◆ **Work request**: Every line of the material that mentions the word "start" should be copied out.

◆ **Source material**:
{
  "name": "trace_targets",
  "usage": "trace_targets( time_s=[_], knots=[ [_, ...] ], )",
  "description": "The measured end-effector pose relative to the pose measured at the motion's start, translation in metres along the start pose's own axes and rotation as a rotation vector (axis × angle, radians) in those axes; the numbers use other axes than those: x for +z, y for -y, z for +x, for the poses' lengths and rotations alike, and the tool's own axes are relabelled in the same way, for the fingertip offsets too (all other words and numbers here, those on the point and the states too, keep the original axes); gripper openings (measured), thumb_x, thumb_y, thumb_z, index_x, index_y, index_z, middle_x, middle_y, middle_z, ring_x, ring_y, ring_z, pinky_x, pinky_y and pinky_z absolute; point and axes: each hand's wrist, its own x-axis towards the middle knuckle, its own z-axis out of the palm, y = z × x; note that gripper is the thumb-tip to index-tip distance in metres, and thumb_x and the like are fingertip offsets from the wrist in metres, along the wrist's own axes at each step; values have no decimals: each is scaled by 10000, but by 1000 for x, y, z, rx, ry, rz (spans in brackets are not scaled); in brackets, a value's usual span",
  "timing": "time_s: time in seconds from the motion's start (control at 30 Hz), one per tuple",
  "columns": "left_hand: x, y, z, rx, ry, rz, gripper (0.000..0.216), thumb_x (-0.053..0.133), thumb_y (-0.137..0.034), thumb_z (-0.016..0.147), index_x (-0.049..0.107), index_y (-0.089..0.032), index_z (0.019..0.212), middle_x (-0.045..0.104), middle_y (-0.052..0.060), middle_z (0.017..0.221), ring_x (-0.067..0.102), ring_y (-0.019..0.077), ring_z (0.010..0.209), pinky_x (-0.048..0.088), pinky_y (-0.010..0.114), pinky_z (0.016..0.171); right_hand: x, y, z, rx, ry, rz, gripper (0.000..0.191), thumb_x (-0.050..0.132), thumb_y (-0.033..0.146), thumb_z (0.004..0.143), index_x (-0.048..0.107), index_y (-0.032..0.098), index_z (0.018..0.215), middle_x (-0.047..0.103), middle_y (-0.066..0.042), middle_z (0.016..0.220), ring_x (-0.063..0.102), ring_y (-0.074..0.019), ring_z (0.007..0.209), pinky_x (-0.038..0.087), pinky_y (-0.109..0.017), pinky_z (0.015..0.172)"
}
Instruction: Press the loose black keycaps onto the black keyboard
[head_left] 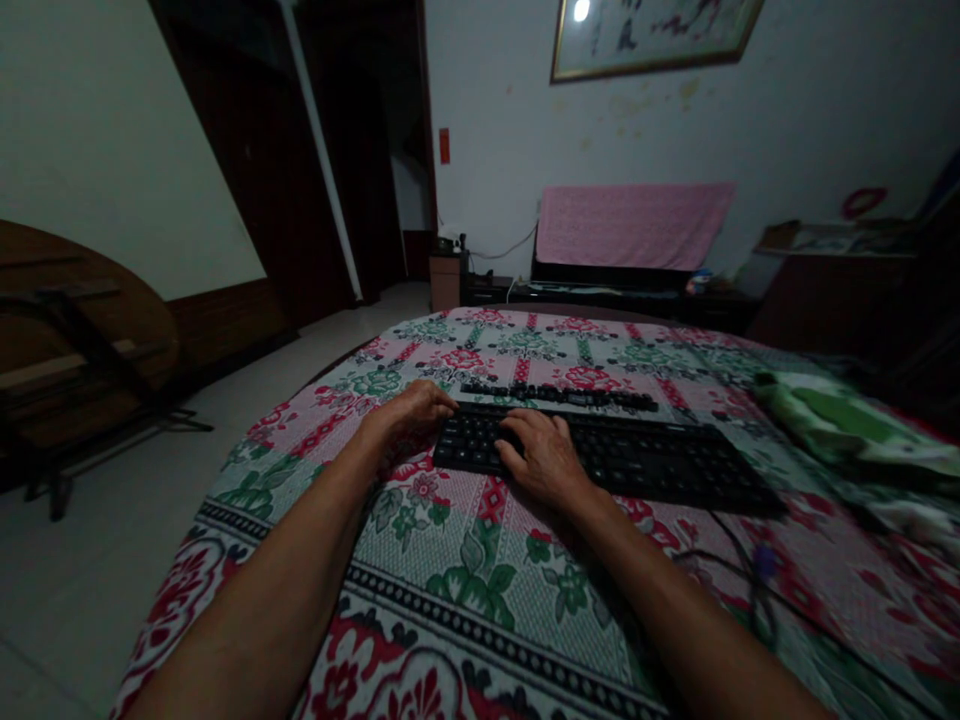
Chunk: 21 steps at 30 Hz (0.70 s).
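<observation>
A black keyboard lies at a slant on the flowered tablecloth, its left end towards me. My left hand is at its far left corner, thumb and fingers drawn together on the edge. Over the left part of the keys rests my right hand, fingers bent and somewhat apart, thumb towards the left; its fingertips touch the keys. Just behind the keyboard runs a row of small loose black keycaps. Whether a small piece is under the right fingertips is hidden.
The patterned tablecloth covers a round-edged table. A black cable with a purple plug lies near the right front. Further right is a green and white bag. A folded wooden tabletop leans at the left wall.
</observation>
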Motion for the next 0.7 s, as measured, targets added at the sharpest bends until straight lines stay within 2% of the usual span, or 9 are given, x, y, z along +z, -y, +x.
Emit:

◆ **Response to the task**:
  "description": "The measured end-effector pose relative to the pose measured at the motion's start, translation in metres along the start pose's own axes and rotation as a rotation vector (axis × angle, radians) in those axes; the numbers use other axes than those: x for +z, y for -y, z for +x, for the poses' lengths and rotations alike, and the tool's own axes are relabelled in the same way, for the fingertip offsets too (all other words and numbers here, those on the point and the states too, keep the original axes); gripper openings (measured), thumb_x, thumb_y, thumb_z, index_x, index_y, index_z, middle_x, middle_y, middle_z, ring_x, ring_y, ring_z, pinky_x, pinky_y and pinky_z absolute; point and axes: each hand's wrist, its own x-axis towards the middle knuckle, its own z-axis out of the palm, y = z × x; note that gripper is the thumb-tip to index-tip distance in metres, and thumb_x and the like are fingertip offsets from the wrist in metres, along the wrist's own axes at each step; values have no decimals: each is scaled by 10000, but by 1000 for x, y, z, rx, ry, rz (spans in brackets are not scaled); in brackets, a value's usual span",
  "timing": "time_s: time in seconds from the motion's start (control at 30 Hz), one per tuple",

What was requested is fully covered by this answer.